He was speaking to The Wall Street Journal after it emerged that global spending in the oil and gas industry was likely to fall in 2015/2016. Dr Birol said one long–term consequence could be a risk to sustainable supplies.

The perpetual tumult in the market over recent months has led to delayed projects and cuts to spending by a fifth this year alone. The fall is expected to continue in the next 12 months. Dr Birol says, “The decline in investment means the growth in production will be negatively affected in the next years to come”, a prophesying which is deeply worrying when you consider his belief that even if global oil demand doesn’t grow at all, the world would need to add more than four million barrels a day of new oil production each year, just to compensate for the natural production decline in existing fields.

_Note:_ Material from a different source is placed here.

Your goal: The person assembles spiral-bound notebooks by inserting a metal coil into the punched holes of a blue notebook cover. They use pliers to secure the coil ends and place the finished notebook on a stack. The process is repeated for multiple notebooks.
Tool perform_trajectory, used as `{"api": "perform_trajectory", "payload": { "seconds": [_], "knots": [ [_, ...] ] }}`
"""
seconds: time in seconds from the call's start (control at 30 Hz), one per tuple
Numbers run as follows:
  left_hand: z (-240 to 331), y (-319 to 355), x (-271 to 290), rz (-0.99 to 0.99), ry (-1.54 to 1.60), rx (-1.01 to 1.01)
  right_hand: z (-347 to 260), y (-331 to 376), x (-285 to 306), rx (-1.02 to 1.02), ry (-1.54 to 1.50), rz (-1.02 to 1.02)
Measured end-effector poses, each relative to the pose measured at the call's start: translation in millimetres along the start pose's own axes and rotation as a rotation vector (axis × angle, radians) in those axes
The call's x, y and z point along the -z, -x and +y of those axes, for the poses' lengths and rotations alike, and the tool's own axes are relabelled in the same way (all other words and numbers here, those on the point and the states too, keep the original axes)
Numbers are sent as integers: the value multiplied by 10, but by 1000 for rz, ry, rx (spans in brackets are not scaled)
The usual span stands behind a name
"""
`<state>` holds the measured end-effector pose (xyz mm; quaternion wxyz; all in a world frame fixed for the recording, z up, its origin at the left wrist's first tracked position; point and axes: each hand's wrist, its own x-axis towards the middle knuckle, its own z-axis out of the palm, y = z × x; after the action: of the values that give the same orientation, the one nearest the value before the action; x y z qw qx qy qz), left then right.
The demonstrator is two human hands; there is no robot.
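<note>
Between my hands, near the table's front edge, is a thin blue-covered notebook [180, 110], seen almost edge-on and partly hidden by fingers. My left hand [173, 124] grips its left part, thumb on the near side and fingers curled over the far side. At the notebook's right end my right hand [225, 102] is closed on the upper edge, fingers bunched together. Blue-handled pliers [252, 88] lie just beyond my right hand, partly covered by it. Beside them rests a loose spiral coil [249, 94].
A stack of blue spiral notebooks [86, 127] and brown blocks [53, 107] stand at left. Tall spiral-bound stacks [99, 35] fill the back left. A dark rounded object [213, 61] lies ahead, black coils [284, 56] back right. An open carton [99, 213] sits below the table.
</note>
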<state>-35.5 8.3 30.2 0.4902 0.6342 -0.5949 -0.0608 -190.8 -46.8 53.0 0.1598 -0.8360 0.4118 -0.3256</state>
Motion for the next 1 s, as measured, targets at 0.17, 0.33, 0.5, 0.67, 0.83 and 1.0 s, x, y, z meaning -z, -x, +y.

Statoil ASA’s Chief Executive Eldar Sætre expects investment to fall by 20% this year and for global oil companies to keep cutting spending next year. They have delayed a number of projects because of the price fall and there is doubt in his mind this is the best course of action, “It takes time to replace capacity, we all know the lead time in our business. Prices may increase, and the longer the downturn lasts, the bigger is the risk of a more powerful and quicker price hike.”

If you’re looking for crumbs of comfort, there’s little out there. Wood Mackenzie consultant Tom Ellacott’s analysis is typical – “A new phase of cost cutting is under way. Spending levels in 2017 could be down around 30% versus guidance prior to the oil price crash.”

The reaction from the Saudi Oil Minister doesn’t give much hope either! Al-Naimi pointed to the IEA’s 4m barrel daily loss and used it to bolster his argument for keeping with the status quo; “The oil industry us required to add new production capacity of 5m bpd to compensate.” But he echoed the need for increased investments saying, “We must continue and even increase the pace of investments in the energy sector.”

Will al-Naimi have his cake and eat it? We’ll see on December 4th.